The EDGE experiment imposed drought in two ways from 2014 to 2017 using large rainfall exclusion shelters (n = 20 total), each 6 × 6 m in size and hydrologically isolated to a depth of approximately 1 m (see Griffin-Nolan et al., 2019, for more details). For the chronic drought treatment, 10 shelters were covered with strips of clear corrugated polycarbonate spaced so as to reduce each growing season rainfall event by 66% (April–September). For the intense drought treatment, the remaining 10 shelters were completely covered with panels of clear corrugated polycarbonate to exclude all rainfall events with no precipitation entering the intense treatment plots until a similar amount of total growing season rainfall was excluded as the chronic treatment (May–July), resulting in a shorter, but more intense reduction in rainfall. Both drought treatments resulted in an approximately 45% reduction in annual rainfall. Shelter roofs were put in place in May each year for both drought treatments. Roofs were removed each year in early September for the chronic treatment, while they were removed after a similar amount of rainfall was reduced in the intense treatment; this was typically reached after approximately 2 months of the panels being installed (typically May–July). The control treatment plots were unsheltered (n = 10), but still hydrologically isolated and received ambient rainfall throughout the growing season. The three treatments were arranged in blocks, each containing a replicate of each treatment, for a total of 10 blocks (n = 30 plots).
To assess postdrought legacy effects on C and N cycling, we removed the shelters after the 4 years of drought treatments and allowed ambient rainfall to fall onto all of the treatments in 2018 and 2019 (the first 2 years following drought). This allowed us to measure whether legacy effects were present and whether recovery occurred.

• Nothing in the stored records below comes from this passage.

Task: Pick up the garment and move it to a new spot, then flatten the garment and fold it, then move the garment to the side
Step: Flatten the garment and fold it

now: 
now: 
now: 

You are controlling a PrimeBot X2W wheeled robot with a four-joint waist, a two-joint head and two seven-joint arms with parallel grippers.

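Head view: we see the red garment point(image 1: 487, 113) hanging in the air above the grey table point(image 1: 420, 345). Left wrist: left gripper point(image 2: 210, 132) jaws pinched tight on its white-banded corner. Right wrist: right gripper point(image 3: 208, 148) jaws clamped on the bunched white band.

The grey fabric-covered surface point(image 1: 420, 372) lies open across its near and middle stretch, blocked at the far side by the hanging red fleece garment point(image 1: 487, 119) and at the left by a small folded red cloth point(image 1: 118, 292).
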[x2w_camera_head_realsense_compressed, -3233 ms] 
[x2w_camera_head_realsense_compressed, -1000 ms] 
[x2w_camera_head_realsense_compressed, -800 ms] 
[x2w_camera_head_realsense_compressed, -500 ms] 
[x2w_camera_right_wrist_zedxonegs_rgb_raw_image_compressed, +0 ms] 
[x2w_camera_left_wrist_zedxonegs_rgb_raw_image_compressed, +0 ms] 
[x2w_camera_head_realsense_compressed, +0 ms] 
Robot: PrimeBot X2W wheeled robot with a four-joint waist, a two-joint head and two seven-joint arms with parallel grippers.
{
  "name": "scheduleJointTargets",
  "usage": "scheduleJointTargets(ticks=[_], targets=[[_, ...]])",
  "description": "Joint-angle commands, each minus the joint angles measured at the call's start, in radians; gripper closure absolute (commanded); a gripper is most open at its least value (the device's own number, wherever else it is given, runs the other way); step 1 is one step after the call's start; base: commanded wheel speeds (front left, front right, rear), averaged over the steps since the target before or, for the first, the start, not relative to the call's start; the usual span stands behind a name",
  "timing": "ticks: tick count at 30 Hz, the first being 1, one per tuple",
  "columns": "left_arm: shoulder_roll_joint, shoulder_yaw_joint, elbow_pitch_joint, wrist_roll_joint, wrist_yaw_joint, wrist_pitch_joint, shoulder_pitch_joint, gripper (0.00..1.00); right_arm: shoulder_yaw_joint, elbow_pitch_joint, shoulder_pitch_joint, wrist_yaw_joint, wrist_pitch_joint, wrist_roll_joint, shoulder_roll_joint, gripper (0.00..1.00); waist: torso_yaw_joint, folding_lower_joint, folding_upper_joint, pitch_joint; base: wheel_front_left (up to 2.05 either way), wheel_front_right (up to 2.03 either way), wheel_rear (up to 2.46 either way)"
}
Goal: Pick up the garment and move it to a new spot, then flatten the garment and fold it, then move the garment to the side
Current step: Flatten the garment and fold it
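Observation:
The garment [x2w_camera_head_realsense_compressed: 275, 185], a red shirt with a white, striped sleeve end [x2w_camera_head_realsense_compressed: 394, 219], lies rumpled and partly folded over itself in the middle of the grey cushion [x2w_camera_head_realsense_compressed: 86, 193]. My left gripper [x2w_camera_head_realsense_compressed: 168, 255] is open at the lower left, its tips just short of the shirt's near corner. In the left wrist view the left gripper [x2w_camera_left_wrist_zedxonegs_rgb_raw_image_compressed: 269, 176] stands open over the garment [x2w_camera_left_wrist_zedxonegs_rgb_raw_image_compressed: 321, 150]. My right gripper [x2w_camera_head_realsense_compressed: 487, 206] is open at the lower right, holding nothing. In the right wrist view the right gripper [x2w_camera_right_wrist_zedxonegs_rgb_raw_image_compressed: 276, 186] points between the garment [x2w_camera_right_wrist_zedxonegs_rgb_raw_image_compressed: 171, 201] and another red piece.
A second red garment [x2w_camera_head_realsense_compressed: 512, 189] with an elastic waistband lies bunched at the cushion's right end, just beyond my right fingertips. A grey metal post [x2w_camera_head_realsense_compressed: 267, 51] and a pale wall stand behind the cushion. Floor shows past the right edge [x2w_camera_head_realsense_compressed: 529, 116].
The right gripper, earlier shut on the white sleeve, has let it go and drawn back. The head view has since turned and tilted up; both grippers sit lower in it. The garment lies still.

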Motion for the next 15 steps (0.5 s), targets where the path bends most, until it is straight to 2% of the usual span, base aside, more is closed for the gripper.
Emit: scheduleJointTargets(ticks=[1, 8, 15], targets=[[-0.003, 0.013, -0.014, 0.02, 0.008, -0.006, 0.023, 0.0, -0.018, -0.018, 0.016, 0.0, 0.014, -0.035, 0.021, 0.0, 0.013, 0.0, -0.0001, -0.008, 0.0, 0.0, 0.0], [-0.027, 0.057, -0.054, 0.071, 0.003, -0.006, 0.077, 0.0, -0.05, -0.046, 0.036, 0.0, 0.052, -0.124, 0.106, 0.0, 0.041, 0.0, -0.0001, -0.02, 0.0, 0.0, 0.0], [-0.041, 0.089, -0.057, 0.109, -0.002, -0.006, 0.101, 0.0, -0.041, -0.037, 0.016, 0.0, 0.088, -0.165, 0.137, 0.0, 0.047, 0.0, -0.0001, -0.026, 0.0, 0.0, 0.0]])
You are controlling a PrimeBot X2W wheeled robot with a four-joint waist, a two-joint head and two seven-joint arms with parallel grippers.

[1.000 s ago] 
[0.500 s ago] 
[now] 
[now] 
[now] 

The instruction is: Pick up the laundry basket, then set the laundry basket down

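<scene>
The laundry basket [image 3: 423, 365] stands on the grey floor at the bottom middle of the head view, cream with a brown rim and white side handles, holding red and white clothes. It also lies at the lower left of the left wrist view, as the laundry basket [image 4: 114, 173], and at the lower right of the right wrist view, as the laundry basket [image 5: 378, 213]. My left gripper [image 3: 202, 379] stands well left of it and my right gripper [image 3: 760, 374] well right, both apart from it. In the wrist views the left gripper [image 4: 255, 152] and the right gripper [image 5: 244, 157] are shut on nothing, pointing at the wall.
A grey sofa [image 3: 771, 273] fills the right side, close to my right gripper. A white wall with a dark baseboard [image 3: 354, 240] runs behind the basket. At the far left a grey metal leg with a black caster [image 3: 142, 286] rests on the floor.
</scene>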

In 2018 and 2019, we collected soils monthly throughout the growing season (late May, early July, and mid-August) to measure soil C and N cycling. We homogenized four random soil core samples (15 cm depth × 5.7 cm diameter) collected from each “destructive plot” as detailed in Griffin-Nolan et al. (2019). The samples were immediately placed on ice and sieved to 2 mm within 24 h. A subsample of these soils was kept fresh and unfrozen for laboratory-based microbial respiration measurements. The rest of the soil was transferred to a–20°C freezer until further analysis for all other non-in situ measurements. All analyses on frozen soils were performed within a year after collection.

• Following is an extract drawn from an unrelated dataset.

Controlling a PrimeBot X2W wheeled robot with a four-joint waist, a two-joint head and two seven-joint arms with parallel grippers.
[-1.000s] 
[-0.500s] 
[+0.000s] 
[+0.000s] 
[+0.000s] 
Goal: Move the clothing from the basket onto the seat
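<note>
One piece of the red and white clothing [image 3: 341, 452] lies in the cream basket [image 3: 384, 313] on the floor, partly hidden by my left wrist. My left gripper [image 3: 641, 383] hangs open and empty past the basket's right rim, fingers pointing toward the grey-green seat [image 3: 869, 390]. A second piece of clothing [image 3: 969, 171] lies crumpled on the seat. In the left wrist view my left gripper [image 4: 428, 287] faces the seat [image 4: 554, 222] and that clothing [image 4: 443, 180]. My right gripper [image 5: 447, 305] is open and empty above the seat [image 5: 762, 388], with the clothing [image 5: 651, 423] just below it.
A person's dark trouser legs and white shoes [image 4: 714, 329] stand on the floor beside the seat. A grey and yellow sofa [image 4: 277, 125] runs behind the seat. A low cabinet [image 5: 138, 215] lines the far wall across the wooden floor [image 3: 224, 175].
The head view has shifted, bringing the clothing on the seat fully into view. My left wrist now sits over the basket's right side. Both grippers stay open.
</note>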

We measured soil moisture in both the field and the lab to assess whether soil moisture exhibited any legacies as a mechanism for the responses observed. We used a handheld TDR (time domain reflectometry) to measure in situ soil moisture to a depth of 15 cm at each time of soil sampling. We additionally dried field-collected soil (the same soil used to measure nutrients) for 48 h at 60°C to calculate moisture and soil wet soil/dry conversion factors for subsequent nutrient and enzyme analyses.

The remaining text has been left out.